There are various types of Lichen Planus observed to cause different symptoms. The most common is the papular lichen planus where papules on the skin develop as shiny smooth areas that can expand to form plaques ranging in color from pink, violet or brown. Hair within these plaques are lost.

Then there's the Aactinis lichen planus that can be found in tropical countries affecting sun-exposed skin areas and the lichen planus spinulosis develop in people frequently exposed to chemicals like those used in film development.

Hair Involvement
Lichen planus affecting the scalp is commonly referred to as Lichen Planopilaris. It causes permanent scarring that inflames areas around hair follicles that cause hair to fall out. You can see it as distinct bald patches on the scalp affecting middle age men and women. These patches of hair loss can look unsightly and cause traumatic embarrassment for some people. Don't let it to fester and seek medical help right away.

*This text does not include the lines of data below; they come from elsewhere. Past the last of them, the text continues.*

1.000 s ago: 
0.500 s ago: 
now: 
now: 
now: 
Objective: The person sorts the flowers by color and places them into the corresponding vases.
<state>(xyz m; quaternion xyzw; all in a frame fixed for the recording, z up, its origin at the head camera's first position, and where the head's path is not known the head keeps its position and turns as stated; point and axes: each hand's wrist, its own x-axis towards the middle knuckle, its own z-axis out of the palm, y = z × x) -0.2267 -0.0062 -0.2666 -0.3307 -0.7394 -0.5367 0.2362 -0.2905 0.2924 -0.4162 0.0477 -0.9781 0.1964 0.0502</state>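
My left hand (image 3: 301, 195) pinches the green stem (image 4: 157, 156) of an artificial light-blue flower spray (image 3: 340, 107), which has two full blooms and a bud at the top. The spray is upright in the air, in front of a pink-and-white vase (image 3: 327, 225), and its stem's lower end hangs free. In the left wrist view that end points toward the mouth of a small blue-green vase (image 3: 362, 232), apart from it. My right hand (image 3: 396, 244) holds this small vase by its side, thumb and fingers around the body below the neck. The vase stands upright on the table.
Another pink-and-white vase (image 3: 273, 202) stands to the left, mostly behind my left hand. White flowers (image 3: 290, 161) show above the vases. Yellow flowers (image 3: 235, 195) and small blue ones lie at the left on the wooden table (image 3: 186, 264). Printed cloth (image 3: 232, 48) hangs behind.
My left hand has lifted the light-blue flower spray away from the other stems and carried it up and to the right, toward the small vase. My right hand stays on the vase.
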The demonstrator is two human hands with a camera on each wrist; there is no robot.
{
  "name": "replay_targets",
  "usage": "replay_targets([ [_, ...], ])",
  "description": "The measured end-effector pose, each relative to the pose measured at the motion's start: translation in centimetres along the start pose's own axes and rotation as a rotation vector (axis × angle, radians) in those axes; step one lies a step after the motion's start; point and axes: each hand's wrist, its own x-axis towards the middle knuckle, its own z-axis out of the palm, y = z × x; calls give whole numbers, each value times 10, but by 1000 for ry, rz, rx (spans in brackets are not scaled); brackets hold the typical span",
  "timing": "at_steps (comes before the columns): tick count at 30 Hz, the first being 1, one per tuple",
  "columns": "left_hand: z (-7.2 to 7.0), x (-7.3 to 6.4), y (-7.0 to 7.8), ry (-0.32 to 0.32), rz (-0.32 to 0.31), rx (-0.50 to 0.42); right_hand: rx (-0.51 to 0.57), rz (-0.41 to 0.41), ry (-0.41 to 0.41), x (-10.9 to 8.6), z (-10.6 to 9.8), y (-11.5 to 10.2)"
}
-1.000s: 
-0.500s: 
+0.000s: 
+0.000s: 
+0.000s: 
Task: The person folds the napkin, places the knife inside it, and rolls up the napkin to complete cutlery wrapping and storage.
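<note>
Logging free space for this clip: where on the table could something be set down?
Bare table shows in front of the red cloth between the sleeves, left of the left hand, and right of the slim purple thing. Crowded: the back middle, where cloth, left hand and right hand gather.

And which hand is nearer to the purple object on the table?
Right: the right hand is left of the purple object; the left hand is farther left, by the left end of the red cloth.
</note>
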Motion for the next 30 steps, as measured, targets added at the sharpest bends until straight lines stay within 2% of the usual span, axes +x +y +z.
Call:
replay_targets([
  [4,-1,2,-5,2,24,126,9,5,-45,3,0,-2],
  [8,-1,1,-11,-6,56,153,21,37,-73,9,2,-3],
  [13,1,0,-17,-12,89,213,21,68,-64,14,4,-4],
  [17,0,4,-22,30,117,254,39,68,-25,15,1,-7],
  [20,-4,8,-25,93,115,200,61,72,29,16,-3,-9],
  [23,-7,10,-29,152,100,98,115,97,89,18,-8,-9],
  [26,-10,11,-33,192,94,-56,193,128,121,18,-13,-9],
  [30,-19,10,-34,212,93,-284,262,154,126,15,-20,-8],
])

About 20% of cases may require no treatment and will just go away but for many, severe and constant itching can occur and result in lesions. Early treatment can control the spread of the disorder. Consult your doctor right away. Antihistamines have been found to be effective in treating hair loses as a result of lichen planus.

Treatment also includes administering oral steroids initially to put it under control followed by topical steroid liquids. The oral medicines Palquenil and Accutane as well as ointments or creams with Vitamin A formulation are likewise effective. The disorder is expected to subside after a few months of treatment. Subsequent affliction has been known to occur even after successful treatment of the first attack.